- _Exercise directions_
Leave every image out, and return the rest of the data word for word.

- _Dataset items_
★ ★ ★ ★ ★
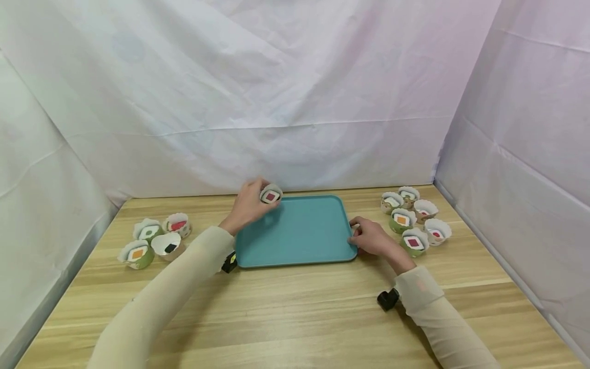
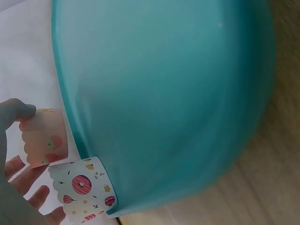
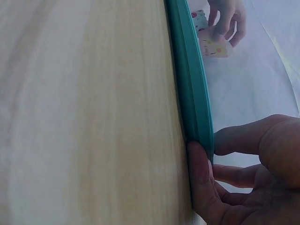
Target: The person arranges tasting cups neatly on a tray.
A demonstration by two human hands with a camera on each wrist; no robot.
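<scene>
At the tray's far left corner, my left hand holds a pink paper baking cup with strawberries between thumb and fingers. A sushi-like piece with a dark red square shows inside the cup in the head view. Beside it, in the left wrist view, a white paper cup with a doughnut print stands at the corner of the tray; the left hand hides it from the head view. My right hand pinches the right rim of the blue-green tray, thumb on one side and fingers on the other.
Several paper cups with sushi-like pieces, including one with an orange square, stand on the wooden table at left. Another group, including a green cup, stands right of my right hand. White sheeting borders the table's back and sides.
</scene>
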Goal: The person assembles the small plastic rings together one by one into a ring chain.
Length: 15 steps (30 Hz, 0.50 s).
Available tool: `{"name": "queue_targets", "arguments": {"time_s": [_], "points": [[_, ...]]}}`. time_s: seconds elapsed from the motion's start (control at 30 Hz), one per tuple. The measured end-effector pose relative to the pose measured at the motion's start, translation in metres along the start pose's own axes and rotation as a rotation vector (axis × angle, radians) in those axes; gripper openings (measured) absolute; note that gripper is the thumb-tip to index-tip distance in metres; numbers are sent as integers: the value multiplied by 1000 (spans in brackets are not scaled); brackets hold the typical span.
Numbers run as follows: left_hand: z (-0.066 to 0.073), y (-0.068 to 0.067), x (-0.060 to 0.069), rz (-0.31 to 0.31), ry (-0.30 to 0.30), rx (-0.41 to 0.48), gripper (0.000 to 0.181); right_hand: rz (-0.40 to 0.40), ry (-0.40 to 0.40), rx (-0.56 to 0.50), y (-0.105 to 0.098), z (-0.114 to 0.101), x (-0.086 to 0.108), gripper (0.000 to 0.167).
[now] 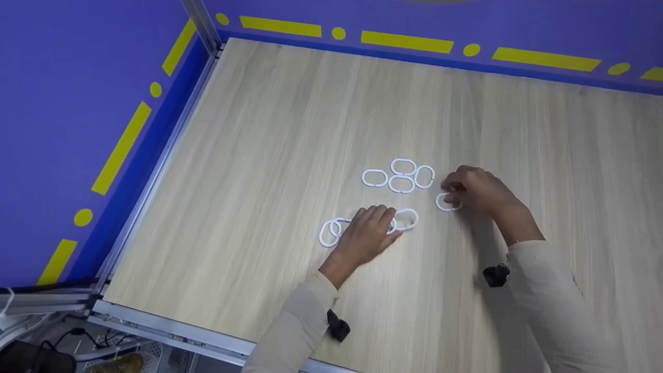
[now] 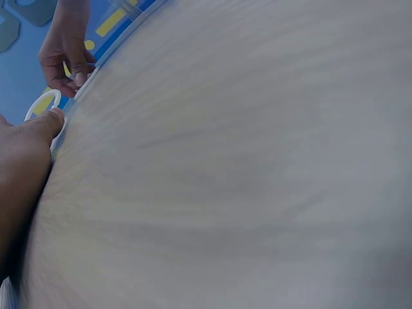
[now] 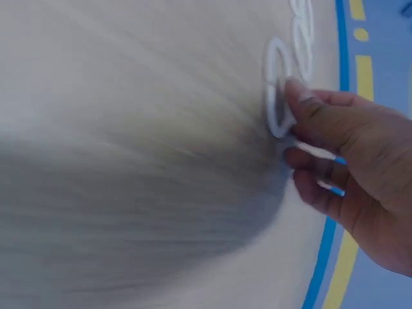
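My left hand (image 1: pixel 366 234) lies palm down over a short chain of white oval plastic links, gripping it between thumb and fingers. At the chain's left end, two links (image 1: pixel 321 237) overlap; its right-end link (image 1: pixel 416 219) sticks out past the fingertips, tilted up. The left wrist view shows the thumb against a raised link (image 2: pixel 58 96). My right hand (image 1: pixel 479 190) pinches a separate white link (image 1: pixel 438 203) at its right end, on or just over the tabletop. In the right wrist view, thumb and fingers meet at that link's edge (image 3: pixel 270 111).
Several loose white links (image 1: pixel 364 178) lie close together on the wooden table (image 1: pixel 269 155), beyond the hands. Blue panels with yellow marks (image 1: pixel 279 26) wall off the back and left. A metal rail (image 1: pixel 171 334) runs along the front edge.
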<state>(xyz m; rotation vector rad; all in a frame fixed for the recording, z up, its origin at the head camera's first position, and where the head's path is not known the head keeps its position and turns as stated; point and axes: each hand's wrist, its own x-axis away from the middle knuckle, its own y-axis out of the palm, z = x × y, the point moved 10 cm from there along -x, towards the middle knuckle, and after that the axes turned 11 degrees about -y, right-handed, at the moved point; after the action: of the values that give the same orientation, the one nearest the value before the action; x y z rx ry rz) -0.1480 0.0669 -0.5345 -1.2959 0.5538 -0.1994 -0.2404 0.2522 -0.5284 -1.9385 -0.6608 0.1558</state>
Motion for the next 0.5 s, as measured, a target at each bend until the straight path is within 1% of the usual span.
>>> {"name": "queue_targets", "arguments": {"time_s": [0.1,0.2,0.27,0.33,0.4,0.5], "points": [[-1,-2,0,5,0,0,45,-8,-31,-31,8,-9,-1,4],[-1,-2,0,3,1,3,45,12,-25,-87,14,-16,2,4],[-1,-2,0,2,-1,2,45,52,-15,-156,18,-17,7,4],[-2,-1,0,-2,-6,-1,45,113,-18,-252,22,-18,12,5],[-2,0,0,-5,-9,-7,46,167,-32,-339,25,-20,18,12],[-2,0,0,-8,-10,-10,45,233,-45,-441,30,-23,27,23]]}}
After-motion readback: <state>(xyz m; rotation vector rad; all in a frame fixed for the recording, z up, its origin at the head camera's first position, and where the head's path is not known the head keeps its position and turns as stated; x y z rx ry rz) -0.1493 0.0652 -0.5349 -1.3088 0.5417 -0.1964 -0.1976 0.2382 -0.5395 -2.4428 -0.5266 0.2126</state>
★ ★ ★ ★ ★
- _Result_
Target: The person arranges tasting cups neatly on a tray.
A demonstration by two human hands with a camera on each wrist; no robot.
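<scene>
At the tray's far left corner, my left hand holds a pink paper baking cup with strawberries between thumb and fingers. A sushi-like piece with a dark red square shows inside the cup in the head view. Beside it, in the left wrist view, a white paper cup with a doughnut print stands at the corner of the tray; the left hand hides it from the head view. My right hand pinches the right rim of the blue-green tray, thumb on one side and fingers on the other.
Several paper cups with sushi-like pieces, including one with an orange square, stand on the wooden table at left. Another group, including a green cup, stands right of my right hand. White sheeting borders the table's back and sides.
</scene>
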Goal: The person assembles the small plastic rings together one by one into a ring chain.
Length: 15 steps (30 Hz, 0.50 s).
Available tool: `{"name": "queue_targets", "arguments": {"time_s": [_], "points": [[_, ...]]}}`. time_s: seconds elapsed from the motion's start (control at 30 Hz), one per tuple. The measured end-effector pose relative to the pose measured at the motion's start, translation in metres along the start pose's own axes and rotation as a rotation vector (axis × angle, radians) in those axes; gripper openings (measured) absolute; note that gripper is the thumb-tip to index-tip distance in metres; numbers are sent as integers: the value multiplied by 1000 (spans in brackets are not scaled); brackets hold the typical span.
Numbers run as follows: left_hand: z (-0.066 to 0.073), y (-0.068 to 0.067), x (-0.060 to 0.069), rz (-0.31 to 0.31), ry (-0.30 to 0.30), rx (-0.41 to 0.48), gripper (0.000 to 0.181); right_hand: rz (-0.40 to 0.40), ry (-0.40 to 0.40), rx (-0.56 to 0.50), y (-0.105 to 0.098), z (-0.114 to 0.101), x (-0.086 to 0.108), gripper (0.000 to 0.167).
[now] 
[now] 
[now] 
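My left hand (image 1: pixel 366 234) lies palm down over a short chain of white oval plastic links, gripping it between thumb and fingers. At the chain's left end, two links (image 1: pixel 321 237) overlap; its right-end link (image 1: pixel 416 219) sticks out past the fingertips, tilted up. The left wrist view shows the thumb against a raised link (image 2: pixel 58 96). My right hand (image 1: pixel 479 190) pinches a separate white link (image 1: pixel 438 203) at its right end, on or just over the tabletop. In the right wrist view, thumb and fingers meet at that link's edge (image 3: pixel 270 111).
Several loose white links (image 1: pixel 364 178) lie close together on the wooden table (image 1: pixel 269 155), beyond the hands. Blue panels with yellow marks (image 1: pixel 279 26) wall off the back and left. A metal rail (image 1: pixel 171 334) runs along the front edge.
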<state>(xyz m; rotation vector rad; all in a frame fixed for the recording, z up, its origin at the head camera's first position, and where the head's path is not known the head keeps its position and turns as stated; point and axes: each hand's wrist, its own x-axis away from the middle knuckle, its own y-axis out of the palm, z = x × y, the point moved 10 cm from there along -x, towards the middle knuckle, and after that the axes turned 11 degrees about -y, right-handed, at the moved point; after the action: of the values that give the same orientation, the one nearest the value before the action; x y z rx ry rz) -0.1480 0.0669 -0.5345 -1.2959 0.5538 -0.1994 -0.2404 0.2522 -0.5284 -1.9385 -0.6608 0.1558</state>
Motion for the next 0.5 s, as measured, a target at each bend until the straight path is within 1% of the usual span.
>>> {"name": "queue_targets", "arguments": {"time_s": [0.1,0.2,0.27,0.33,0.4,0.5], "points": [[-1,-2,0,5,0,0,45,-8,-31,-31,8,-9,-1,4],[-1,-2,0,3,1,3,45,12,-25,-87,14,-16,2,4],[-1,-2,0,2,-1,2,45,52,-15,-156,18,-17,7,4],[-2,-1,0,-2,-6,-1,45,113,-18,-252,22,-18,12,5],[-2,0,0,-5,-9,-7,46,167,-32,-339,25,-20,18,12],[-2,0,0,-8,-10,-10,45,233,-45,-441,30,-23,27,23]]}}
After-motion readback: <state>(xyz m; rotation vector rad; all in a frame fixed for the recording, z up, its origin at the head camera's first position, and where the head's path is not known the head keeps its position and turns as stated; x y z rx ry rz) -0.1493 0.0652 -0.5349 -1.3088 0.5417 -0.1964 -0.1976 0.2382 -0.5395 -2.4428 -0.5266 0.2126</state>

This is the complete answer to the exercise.